The legislative history strongly counsels against the Court of Appeals' interpretation of the statute, which modifies the longshoreman's pre-existing rights against the negligent vessel. The reports and debates leading up to the 1972 Amendments contain not a word of this concept.*fn17 This silence is most eloquent, for such reticence while contemplating an
[ 443 U.S. Page 267]
important and controversial change in existing law is unlikely.*fn18 Moreover, the general statements appearing in the legislative history concerning § 905 (b) are inconsistent with what respondent argues was in the back of the legislators' minds about this specific issue.
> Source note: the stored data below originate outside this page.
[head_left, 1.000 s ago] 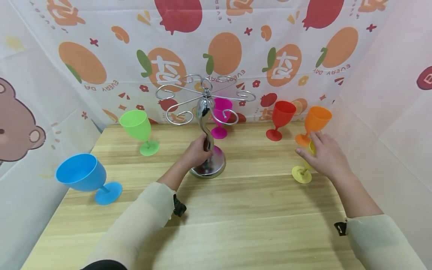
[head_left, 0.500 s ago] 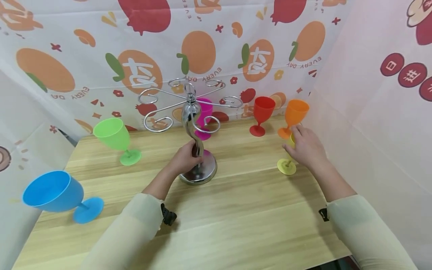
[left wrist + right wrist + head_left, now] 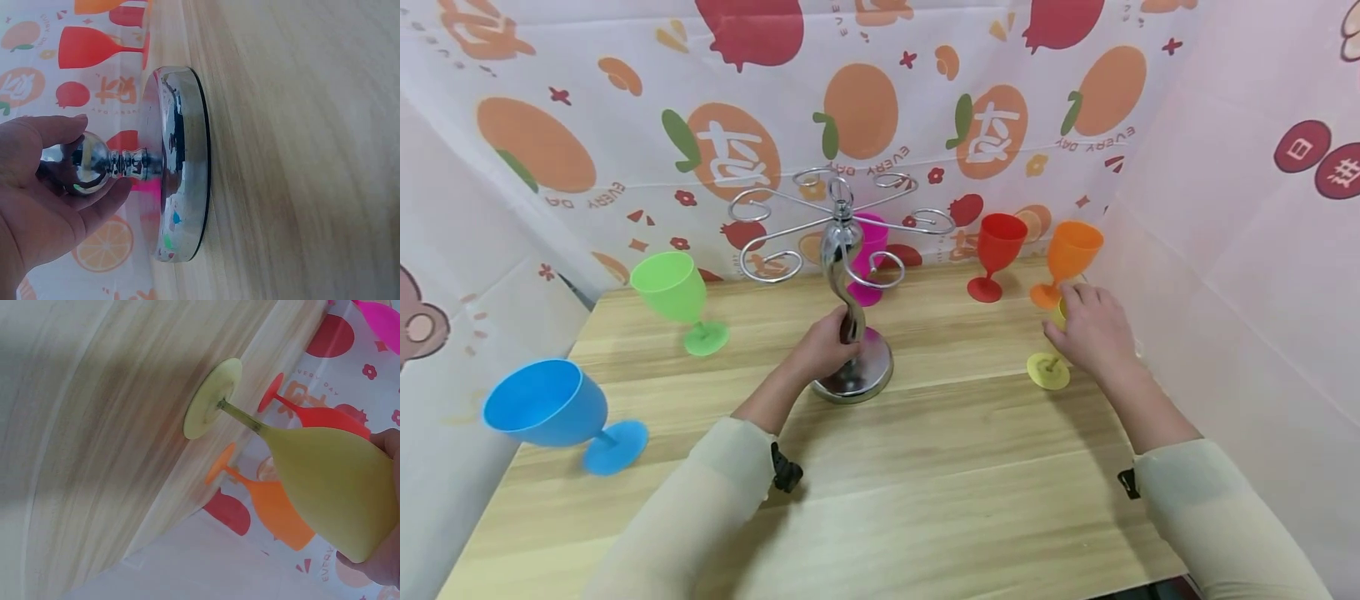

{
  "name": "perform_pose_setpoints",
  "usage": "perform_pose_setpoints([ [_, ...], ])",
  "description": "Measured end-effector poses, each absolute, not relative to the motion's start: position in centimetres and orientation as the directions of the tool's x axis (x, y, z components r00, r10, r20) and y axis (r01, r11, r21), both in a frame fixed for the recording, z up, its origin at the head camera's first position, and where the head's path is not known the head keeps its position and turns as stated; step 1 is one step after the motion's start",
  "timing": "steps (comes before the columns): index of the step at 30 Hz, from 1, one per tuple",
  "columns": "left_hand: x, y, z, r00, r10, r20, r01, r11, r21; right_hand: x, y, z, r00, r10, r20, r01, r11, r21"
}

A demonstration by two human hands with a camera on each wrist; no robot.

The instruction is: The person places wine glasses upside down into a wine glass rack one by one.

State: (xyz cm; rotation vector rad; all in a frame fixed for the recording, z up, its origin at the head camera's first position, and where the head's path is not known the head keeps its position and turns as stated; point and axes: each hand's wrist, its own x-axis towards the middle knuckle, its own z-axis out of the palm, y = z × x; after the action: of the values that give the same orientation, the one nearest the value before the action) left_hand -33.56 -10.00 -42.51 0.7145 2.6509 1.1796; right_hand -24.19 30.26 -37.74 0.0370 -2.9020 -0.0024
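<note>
Surface: light wood-grain tabletop (image 3: 970, 483), fruit-printed cloth (image 3: 917, 108) hung upright behind it, pale sheet (image 3: 1232, 275) at the right side. Landmark: chrome stand (image 3: 842, 237), upright, six curled arms fanned out at the top, round base flat on the wood.

Positions from the stand: blue goblet (image 3: 553, 408) to its left and nearer the person; green goblet (image 3: 673, 287) left; magenta goblet (image 3: 871, 242) just behind, partly hidden by it; red goblet (image 3: 1000, 242) right and behind; orange goblet (image 3: 1071, 250) farther right and behind; yellow goblet (image 3: 337, 481) well to its right.

Left hand (image 3: 826, 346): thumb and fingers wrapped round the rounded lower end of the stand's post; the narrow neck between grip and base is uncovered.

Right hand (image 3: 1093, 325): grasping the yellow goblet high on its bowl, thumb on the side toward the stand. Stem and foot extend below the fingers, uncovered. Cannot tell whether the foot sits fully on the wood.
</note>
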Motion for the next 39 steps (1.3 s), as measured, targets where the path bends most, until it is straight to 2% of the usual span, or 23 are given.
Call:
perform_pose_setpoints([
  [11,-33.0,-10.3,-42.4,-0.886,0.458,0.076,0.344,0.539,0.768,-23.8,30.3,-37.5,-0.958,0.009,0.286,-0.012,0.997,-0.072],
  [17,-32.1,-10.8,-41.3,-0.925,0.360,0.119,0.314,0.551,0.774,-23.6,29.8,-36.7,-0.942,0.015,0.336,-0.038,0.988,-0.150],
  [23,-30.8,-11.2,-40.6,-0.958,0.209,0.195,0.285,0.664,0.692,-23.2,28.6,-35.8,-0.933,0.051,0.357,-0.073,0.943,-0.324],
  [26,-30.1,-11.3,-40.4,-0.956,0.185,0.227,0.291,0.706,0.646,-22.6,27.9,-35.4,-0.930,0.077,0.360,-0.087,0.905,-0.418],
  [35,-28.4,-10.8,-40.1,-0.933,0.257,0.251,0.359,0.696,0.622,-21.5,25.9,-34.7,-0.929,0.178,0.325,-0.086,0.750,-0.656],
  [39,-27.9,-10.4,-39.8,-0.912,0.294,0.286,0.410,0.672,0.617,-21.4,25.0,-34.7,-0.934,0.230,0.275,-0.082,0.611,-0.787],
])
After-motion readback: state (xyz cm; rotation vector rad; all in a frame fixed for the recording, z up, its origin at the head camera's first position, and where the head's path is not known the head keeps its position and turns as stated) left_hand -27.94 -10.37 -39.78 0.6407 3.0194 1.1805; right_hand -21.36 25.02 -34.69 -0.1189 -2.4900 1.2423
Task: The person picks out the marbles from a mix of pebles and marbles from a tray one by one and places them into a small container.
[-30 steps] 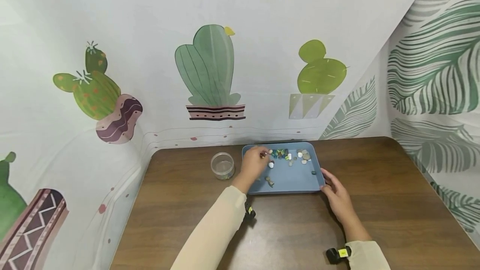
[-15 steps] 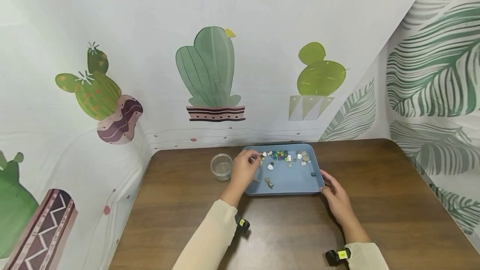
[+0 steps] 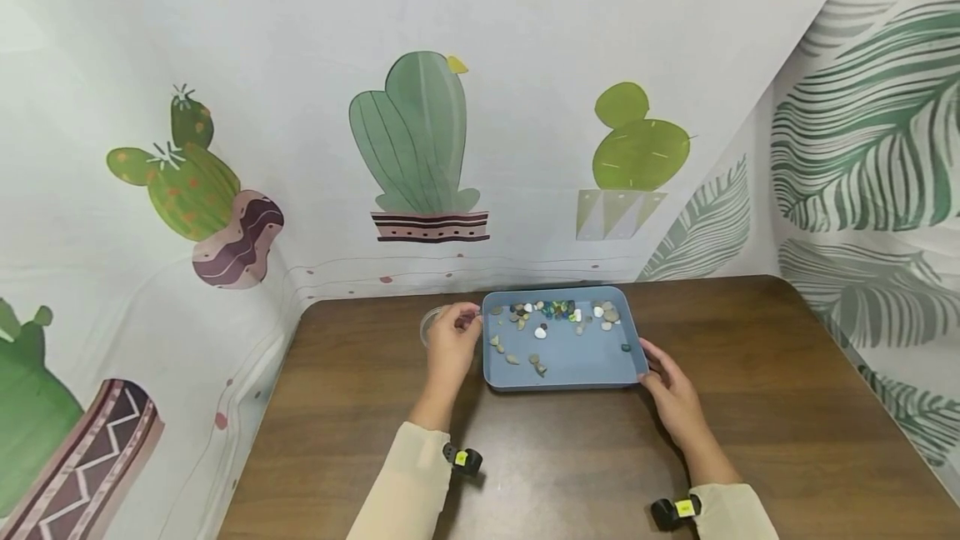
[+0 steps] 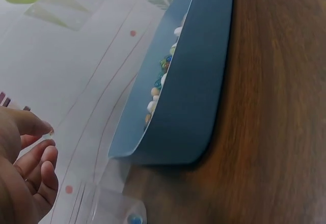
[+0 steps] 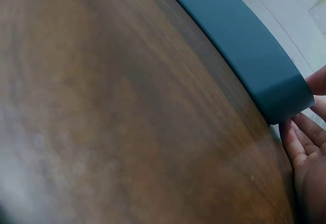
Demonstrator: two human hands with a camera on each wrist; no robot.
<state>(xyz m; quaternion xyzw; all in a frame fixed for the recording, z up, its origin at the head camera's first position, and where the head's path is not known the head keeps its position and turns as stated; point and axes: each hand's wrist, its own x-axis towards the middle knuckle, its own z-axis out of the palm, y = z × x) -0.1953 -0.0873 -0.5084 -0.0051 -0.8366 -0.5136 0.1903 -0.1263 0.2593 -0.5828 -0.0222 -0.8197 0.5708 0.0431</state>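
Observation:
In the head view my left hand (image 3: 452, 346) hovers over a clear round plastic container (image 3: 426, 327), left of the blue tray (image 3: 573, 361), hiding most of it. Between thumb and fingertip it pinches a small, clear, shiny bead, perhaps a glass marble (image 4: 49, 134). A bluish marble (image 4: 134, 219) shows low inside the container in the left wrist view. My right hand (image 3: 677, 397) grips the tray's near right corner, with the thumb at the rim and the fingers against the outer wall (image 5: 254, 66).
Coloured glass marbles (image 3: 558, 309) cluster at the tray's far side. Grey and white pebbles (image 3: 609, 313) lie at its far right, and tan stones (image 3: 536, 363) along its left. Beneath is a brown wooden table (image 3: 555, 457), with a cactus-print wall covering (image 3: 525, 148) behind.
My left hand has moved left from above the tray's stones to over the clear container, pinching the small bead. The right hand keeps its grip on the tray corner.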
The Committees repeatedly refer to the refusal to limit the shipowner's liability for negligence,*fn19 which they felt left the vessel in the same position as a land-based third party whose negligence injures an employee.*fn20 Because an employee generally may recover in full from a third-party concurrent tortfeasor,*fn21 these statements are hardly indicative of an intent to modify the law in the respect found by the Court of Appeals. At the very least, one would expect some hint of a purpose to work such a change, but there was none.
[ 443 U.S. Page 268]
The shipowner denies that the legislative history is so one-sided, relying upon statements that vessels "will not be chargeable with the negligence of the stevedore or [the] employees of the stevedore." S. Rep. 11; see 577 F.2d, at 1156 n. 2. But in context these declarations deal only with removal of the shipowner's liability under the warranty of seaworthiness for acts of the stevedore*fn22 -- even nonnegligent ones.*fn23
Finally, we note that the proportionate-fault rule adopted by the Court of Appeals itself produces consequences that we doubt Congress intended. It may remove some inequities, but it creates others and appears to shift some burdens to the longshoreman.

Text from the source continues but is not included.